After the failure of many projects of reform and reconstruction during the Second Republic (1848-1852) and the Second Empire (1852-1870), the advent of the Third Republic (1870-1940) was a major turning point in the history of the Sorbonne. From the point of view of the university, the defeat to Germany in 1870 revived projects of reform supported by renowned professors such as Duruy, Taine, Renan, Monod, Boutmy, Bréal and Berthelot. Teaching then became more specialised with the creation of lectureships. While the Faculty of Theology was closed in 1885, new institutions were added to the old faculties: the Ecole Pratique des Hautes Etudes in 1868 and the Ecole des Chartes in 1897.

The University of Paris, which had no longer been a constitutional body since the Revolution, was finally recreated in 1896 with the grouping together of the five faculties, administered from the Sorbonne.

The reconstruction of the cramped, uncomfortable 17th century buildings was finally carried out at the instigation of the Minister of Public Instruction, Jules Ferry.

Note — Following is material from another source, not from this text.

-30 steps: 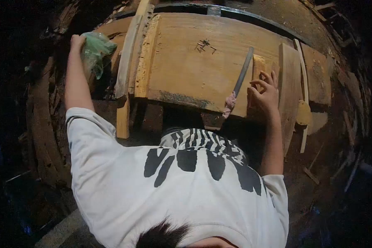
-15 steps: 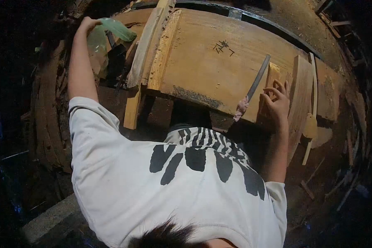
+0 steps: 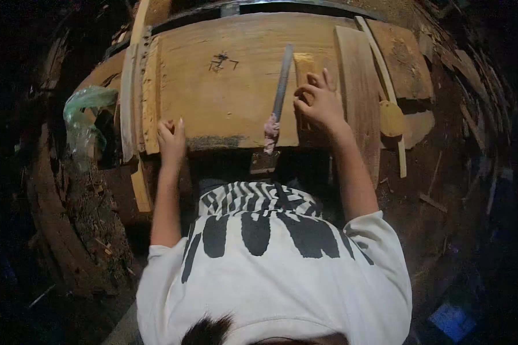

This task was given to the architect Henri-Paul Nénot and the foundation stone of the new building was laid in 1885. Besides the construction of an Academic Palace where meetings of the education administration were held, the old 17thcentury buildings were replaced by the main courtyard and the only thing that was kept was the chapel. A vast, 300-seat library was built and it contained more than 600,000 volumes in 1913

The work was not totally completed until 1901, but the first part of the building was inaugurated in 1889, as part of the centenary celebrations of the French Revolution. From that moment, the new Sorbonne became, all over the world, the symbol of science and culture of the young French republic.

In around 1900, the university had more than one hundred professorships and as many courses taught by lecturers. The number of students fluctuated between around 3,000 (which was 42% of all those registered in the whole of France) and 4,500 just before the Great War. There were still few foreigners, but the number of young women increased from 11% in 1897 to 22% in 1906.